-- Opening Marker --

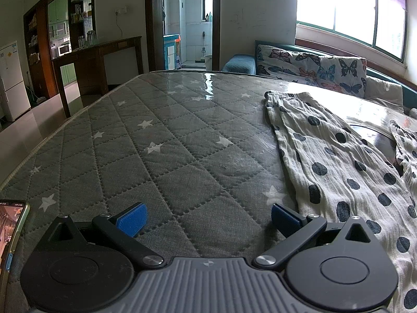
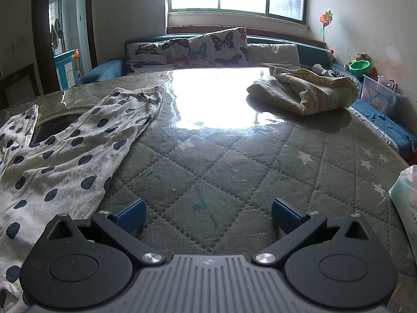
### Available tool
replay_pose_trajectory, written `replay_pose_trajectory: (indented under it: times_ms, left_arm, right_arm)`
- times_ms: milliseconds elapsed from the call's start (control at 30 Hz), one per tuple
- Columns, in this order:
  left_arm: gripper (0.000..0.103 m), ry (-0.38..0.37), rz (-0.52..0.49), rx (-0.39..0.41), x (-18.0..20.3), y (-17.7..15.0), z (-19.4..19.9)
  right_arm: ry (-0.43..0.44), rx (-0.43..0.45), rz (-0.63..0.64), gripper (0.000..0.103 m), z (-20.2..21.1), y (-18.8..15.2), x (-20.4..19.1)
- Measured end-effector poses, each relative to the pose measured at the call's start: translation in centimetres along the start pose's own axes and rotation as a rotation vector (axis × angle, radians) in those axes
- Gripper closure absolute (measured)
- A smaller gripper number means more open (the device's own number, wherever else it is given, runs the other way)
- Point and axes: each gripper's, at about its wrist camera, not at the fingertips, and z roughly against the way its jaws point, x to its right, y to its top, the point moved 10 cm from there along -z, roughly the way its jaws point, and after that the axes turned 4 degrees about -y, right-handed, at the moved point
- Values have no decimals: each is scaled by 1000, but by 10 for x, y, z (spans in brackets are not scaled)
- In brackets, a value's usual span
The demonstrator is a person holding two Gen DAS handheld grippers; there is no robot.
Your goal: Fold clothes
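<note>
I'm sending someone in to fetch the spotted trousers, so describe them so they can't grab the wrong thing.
Look at the grey quilted mattress with white stars. The trousers lie spread flat on it, legs apart, between the two grippers' views. They are white with dark dots, unlike the plain yellowish blanket bundled farther back.

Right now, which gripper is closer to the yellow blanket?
Right. The blanket lies bunched on the far right of the mattress, ahead of the right gripper. The left gripper sits beyond the spotted pants, and its camera doesn't show the blanket.
</note>
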Motion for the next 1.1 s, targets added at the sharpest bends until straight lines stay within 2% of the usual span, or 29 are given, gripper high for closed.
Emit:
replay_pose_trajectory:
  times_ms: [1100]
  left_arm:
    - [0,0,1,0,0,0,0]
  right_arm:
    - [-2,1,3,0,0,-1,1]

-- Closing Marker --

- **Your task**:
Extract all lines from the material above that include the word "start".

- **Solved problem**:
- times_ms: milliseconds elapsed from the call's start (control at 30 Hz), one per tuple
- Measured end-effector poses, each relative to the pose measured at the call's start: translation in centimetres along the start pose's own axes and rotation as a rotation vector (axis × angle, radians) in those axes

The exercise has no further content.